Use methods of Lagrange multipliers to maximize $$W (N_{1}, \dots, N_{M}) = \frac{N!}{\prod_{j=1}^{M} N_{j}!}$$ under the constraints $\sum N_{j} = N =$ constant, $\sum E_{j} N_{j} = \mathcal{E} =$ constant. Assume $N_{j}$'s are continuous and $N$ large enough to use Stirling's approximation.
After turning the problem into the maximization of $$\ln W = N \ln N - N - \sum (N_{j} \ln N_{j} - N_{j}),$$ I proceeded to setting up equations with Lagrange multipliers $\lambda_{1}, \lambda_{2}$ $$ \frac{\partial}{\partial N_{i}} \left[{\ln W - \lambda_{1} ({\sum N_{j} - N}) - \lambda_{2} ({\sum E_{j} N_{j} - \mathcal{E}}}) \right] = 0 . $$
However, I encountered a problem when calculating the partial derivative of $\ln W$: \begin{align*} \frac{\partial}{\partial N_{i}} \ln W &= \frac{\partial}{\partial N_{i}} \left[ N \ln N - N - \sum ({ N_{j} \ln N_{j} - N_{j}}) \right] \\ &= \frac{\partial}{\partial N_{i}} ({N \ln N - N}) - \frac{\partial}{\partial N_{i}} \sum ({ N_{j} \ln N_{j} - N_{j}}) & (N \textrm{ constant}) \\ &= 0 - ({\ln N_{i} + N_{i} \cdot \frac{1}{N_{i}} - 1}) \\ &= - \ln N_{i} \end{align*} Here, I imposed the constraint that $N$ is constant. However, it occurred to me that, depending on when the constraint is used, there can be different results: \begin{align*} \frac{\partial}{\partial N_{i}} \ln W &= \frac{\partial}{\partial N_{i}} \left[N \ln N - N - {\sum ( N_{j} \ln N_{j} - N_{j}) }\right] \\ &= \frac{\partial}{\partial N_{i}} [N \ln N - N - \sum N_{j} \ln N_{j} + \sum N_{j}] \\ &= \frac{\partial}{\partial N_{i}} [N \ln N - N - \sum N_{j} \ln N_{j} + N] \\ &= \frac{\partial}{\partial N_{i}} (N \ln N) - \frac{\partial}{\partial N} \sum N_{j} \ln N_{j} \\ &= 0 - ({\ln N_{j} + N_{j} \cdot \frac{1}{N_{j}}}) \\ &= - \ln N_{j} - 1 \end{align*} or (treating $N = \sum N_{j}$ as a function of $N_{j}$'s) \begin{align*} \frac{\partial}{\partial N_{i}} \ln W &= \frac{\partial}{\partial N_{i}} \left[N \ln N - N - {\sum N_{j} (\ln N_{j} - N_{j}) }\right] \\ &= \frac{\partial}{\partial N_{i}} ({N \ln N - N}) - \frac{\partial}{\partial N_{i}} {\sum ( N_{j} \ln N_{j} - N_{j}}) \\ &= {\frac{\partial}{\partial N_{i}} ({\sum N_{j} \ln \sum N_{j} - \sum N_{j}}}) - ({\ln N_{j} + N_{j} \cdot \frac{1}{N_{j}} - 1}) \\ &= \ln \sum N_{j} + \sum N_{i} \cdot \frac{1}{\sum N_{j}} - 1 - ({\ln N_{j} + N_{j} \cdot \frac{1}{N_{j}} - 1}) \\ &= \ln \sum N_{j} - \ln N_{j} \end{align*} When should I use the constraint $N = \sum N_{j} =$ constant?

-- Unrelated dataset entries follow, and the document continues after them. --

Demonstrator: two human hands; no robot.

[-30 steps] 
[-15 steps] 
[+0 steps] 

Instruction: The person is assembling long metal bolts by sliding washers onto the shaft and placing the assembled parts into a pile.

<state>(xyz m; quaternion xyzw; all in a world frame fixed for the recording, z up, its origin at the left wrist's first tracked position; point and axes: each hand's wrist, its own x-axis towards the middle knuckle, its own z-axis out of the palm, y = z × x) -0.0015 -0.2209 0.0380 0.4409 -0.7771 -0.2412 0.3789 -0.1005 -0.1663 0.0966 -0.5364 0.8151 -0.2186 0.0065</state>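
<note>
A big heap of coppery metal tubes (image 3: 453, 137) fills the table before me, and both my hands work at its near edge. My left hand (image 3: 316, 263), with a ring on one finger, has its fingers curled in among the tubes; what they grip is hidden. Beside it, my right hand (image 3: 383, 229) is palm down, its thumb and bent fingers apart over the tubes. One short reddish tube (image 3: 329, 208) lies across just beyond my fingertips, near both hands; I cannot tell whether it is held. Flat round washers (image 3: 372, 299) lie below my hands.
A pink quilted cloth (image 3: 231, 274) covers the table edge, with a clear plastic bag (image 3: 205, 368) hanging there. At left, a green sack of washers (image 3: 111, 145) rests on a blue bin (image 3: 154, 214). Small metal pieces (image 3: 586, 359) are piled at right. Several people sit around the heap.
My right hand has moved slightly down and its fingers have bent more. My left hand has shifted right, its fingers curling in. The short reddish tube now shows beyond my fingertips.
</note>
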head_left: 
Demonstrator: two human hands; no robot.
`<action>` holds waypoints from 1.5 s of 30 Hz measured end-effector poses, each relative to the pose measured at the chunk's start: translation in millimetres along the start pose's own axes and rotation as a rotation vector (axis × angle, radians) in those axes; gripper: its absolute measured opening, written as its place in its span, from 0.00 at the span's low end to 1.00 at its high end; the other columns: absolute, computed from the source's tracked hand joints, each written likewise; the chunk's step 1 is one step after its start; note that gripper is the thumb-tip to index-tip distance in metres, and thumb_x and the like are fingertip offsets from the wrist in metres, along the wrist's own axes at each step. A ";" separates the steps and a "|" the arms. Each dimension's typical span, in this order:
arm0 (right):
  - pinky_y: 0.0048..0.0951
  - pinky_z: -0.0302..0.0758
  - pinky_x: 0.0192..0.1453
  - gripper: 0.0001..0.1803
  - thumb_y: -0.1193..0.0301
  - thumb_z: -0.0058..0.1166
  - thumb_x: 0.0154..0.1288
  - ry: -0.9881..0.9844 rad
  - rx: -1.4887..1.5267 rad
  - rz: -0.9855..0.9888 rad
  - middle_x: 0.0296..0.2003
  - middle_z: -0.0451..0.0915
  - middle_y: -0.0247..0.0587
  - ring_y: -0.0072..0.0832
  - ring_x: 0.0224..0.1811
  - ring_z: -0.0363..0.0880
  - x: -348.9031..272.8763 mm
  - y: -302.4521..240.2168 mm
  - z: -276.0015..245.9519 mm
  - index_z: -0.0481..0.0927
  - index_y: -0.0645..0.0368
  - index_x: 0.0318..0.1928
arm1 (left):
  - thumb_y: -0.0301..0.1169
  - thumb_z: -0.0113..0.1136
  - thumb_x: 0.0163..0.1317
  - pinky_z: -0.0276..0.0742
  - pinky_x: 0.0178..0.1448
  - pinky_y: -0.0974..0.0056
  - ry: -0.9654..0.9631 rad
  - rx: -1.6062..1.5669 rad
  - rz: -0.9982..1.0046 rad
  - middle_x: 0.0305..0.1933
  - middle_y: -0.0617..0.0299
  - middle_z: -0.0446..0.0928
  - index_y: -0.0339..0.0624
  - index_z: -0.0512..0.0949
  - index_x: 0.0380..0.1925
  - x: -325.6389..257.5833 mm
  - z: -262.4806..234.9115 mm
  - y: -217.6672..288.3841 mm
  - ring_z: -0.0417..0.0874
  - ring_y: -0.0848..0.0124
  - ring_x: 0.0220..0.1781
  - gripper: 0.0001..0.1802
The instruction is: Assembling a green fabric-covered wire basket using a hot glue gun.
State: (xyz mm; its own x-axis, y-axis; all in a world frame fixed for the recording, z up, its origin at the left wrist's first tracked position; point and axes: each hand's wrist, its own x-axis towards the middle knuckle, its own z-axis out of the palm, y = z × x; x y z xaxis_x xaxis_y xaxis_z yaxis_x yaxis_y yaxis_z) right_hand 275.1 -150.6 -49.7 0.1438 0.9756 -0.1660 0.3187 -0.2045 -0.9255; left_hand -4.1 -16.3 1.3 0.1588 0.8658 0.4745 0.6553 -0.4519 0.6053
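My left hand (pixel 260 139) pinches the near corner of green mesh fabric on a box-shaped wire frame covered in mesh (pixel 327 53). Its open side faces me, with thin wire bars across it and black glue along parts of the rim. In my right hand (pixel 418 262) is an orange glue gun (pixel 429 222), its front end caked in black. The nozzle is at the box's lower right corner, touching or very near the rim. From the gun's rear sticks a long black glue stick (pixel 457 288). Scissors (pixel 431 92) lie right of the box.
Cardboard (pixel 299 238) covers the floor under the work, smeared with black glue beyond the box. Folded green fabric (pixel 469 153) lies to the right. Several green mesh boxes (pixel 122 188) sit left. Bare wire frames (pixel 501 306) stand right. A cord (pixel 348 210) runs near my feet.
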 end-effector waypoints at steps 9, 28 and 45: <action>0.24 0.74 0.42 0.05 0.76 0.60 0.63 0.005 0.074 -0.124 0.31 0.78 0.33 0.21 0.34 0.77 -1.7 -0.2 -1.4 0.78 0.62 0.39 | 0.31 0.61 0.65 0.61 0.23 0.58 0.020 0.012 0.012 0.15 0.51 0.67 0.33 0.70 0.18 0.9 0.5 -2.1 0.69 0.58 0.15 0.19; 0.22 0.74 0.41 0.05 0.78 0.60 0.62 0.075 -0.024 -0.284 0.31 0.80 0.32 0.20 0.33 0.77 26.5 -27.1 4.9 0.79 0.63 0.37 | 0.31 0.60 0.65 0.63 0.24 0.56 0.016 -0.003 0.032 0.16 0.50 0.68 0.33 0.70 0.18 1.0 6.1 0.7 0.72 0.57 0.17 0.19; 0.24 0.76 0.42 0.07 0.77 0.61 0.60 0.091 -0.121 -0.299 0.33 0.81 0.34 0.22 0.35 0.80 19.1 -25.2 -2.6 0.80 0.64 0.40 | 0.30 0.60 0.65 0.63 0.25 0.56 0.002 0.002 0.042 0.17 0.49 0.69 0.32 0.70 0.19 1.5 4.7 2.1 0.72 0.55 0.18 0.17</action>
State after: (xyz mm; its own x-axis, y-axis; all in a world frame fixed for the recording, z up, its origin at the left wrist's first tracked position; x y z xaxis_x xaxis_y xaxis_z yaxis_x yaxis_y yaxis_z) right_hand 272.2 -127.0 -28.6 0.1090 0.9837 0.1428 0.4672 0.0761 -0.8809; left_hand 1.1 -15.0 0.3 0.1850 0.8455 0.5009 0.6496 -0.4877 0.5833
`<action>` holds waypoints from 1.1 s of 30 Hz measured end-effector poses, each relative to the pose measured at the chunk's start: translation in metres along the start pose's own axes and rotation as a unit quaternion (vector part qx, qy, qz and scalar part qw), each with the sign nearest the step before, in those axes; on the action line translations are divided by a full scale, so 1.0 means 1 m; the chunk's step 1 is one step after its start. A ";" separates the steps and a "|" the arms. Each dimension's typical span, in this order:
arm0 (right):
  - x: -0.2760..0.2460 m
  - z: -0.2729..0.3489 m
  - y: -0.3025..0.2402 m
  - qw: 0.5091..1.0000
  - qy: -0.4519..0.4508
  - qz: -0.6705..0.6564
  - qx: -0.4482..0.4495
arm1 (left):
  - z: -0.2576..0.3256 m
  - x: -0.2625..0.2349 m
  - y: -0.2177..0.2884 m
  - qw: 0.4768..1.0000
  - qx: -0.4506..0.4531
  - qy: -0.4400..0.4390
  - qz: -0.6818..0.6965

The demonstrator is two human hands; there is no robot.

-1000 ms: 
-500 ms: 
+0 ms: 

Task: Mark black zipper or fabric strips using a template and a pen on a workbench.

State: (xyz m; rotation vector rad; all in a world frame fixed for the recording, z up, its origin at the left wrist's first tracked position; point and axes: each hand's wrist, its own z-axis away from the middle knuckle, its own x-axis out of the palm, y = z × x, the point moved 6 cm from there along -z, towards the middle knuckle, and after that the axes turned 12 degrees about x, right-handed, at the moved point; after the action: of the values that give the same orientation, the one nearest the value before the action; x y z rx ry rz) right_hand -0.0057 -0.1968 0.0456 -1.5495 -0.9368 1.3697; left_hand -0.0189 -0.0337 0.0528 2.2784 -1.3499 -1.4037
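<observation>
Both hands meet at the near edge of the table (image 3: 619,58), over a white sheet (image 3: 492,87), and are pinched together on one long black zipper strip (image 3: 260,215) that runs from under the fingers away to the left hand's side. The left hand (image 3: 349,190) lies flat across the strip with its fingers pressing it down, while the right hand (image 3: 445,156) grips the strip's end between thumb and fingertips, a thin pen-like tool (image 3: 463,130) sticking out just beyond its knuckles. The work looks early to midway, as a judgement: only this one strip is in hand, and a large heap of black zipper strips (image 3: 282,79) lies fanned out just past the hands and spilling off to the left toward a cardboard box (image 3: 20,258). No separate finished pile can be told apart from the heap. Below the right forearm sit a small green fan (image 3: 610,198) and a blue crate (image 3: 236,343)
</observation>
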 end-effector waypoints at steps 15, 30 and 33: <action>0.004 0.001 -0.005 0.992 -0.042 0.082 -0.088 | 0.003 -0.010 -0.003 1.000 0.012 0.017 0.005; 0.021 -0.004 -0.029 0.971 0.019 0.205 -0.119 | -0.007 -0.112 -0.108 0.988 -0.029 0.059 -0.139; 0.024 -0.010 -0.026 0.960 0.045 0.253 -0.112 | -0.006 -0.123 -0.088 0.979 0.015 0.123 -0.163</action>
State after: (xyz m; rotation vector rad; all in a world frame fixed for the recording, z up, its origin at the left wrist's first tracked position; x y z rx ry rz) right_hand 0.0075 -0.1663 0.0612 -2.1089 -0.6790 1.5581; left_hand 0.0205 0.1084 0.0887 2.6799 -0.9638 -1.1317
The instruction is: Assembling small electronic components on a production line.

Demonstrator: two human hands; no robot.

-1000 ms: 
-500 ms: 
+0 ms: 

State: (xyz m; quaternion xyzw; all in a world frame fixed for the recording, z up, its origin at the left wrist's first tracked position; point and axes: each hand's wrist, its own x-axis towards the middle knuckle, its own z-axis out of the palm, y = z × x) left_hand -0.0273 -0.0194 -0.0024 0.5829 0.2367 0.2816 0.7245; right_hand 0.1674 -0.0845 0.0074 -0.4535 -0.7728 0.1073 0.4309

Maximization actually does come from the expression :
$$ d(\ln(W))=0 $$ Giving
Lagrange multiplier on :
$$ \mathcal{L}(W,\lambda_1,\lambda_2)=\ln(W)-\lambda_1(\sum N_j-N)-\lambda_2(\sum e_iN_j-\epsilon)$$
$$d\mathcal{L}=0$$
Factorize by $dN_i$ in the sum, the factors (coordinates of the $dN_i$ in the sum is null because $dN_i$ is a differential)
You will get the result.